### Exercise brief
Return every line from the one with "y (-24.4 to" through the one with "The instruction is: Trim", inclusive, exactly as it appears below.

START Supplied material

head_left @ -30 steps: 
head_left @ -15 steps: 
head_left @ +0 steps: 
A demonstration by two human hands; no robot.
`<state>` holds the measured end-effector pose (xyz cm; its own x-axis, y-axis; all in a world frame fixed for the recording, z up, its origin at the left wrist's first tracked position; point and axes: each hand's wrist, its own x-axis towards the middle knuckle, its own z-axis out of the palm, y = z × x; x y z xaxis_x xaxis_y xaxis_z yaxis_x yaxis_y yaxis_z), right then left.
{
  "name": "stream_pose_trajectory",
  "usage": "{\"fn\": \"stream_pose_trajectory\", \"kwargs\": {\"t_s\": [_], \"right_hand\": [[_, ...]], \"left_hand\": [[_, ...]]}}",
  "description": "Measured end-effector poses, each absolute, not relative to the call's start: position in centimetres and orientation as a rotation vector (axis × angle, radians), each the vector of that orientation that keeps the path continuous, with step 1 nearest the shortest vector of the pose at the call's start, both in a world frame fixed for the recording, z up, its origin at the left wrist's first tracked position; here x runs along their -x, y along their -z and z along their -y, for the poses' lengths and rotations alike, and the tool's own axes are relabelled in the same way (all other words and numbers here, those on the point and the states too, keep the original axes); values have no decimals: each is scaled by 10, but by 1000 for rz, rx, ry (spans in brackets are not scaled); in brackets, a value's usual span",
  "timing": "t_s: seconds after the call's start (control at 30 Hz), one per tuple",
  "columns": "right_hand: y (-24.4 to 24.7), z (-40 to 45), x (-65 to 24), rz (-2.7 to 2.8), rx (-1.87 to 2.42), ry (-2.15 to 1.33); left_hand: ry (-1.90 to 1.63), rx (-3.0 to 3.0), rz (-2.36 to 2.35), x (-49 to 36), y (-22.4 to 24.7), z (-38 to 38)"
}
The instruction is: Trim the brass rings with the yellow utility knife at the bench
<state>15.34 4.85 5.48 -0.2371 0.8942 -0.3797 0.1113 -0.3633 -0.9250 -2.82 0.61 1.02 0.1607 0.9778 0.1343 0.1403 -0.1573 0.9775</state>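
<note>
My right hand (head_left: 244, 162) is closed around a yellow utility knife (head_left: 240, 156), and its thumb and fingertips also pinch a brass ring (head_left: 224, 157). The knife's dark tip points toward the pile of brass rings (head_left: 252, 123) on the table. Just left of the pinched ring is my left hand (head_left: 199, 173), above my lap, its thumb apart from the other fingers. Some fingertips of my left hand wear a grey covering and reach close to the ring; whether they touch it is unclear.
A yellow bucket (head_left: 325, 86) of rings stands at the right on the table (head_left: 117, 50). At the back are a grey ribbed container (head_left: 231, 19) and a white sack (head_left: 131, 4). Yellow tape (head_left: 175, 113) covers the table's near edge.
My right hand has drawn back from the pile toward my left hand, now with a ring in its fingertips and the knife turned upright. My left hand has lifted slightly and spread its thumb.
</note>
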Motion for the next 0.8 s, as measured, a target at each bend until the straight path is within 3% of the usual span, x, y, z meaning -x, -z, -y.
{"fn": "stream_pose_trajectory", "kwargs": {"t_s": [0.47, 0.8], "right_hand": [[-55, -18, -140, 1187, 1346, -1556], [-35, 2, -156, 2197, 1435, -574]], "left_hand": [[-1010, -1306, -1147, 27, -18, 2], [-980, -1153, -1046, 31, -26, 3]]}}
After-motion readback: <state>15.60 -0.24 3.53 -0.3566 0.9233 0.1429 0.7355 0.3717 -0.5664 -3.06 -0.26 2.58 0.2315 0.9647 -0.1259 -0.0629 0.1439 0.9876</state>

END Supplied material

### Solution
  "columns": "right_hand: y (-24.4 to 24.7), z (-40 to 45), x (-65 to 24), rz (-2.7 to 2.8), rx (-1.87 to 2.42), ry (-2.15 to 1.33); left_hand: ry (-1.90 to 1.63), rx (-3.0 to 3.0), rz (-2.36 to 2.35), x (-49 to 36), y (-22.4 to 24.7), z (-38 to 38)"
}
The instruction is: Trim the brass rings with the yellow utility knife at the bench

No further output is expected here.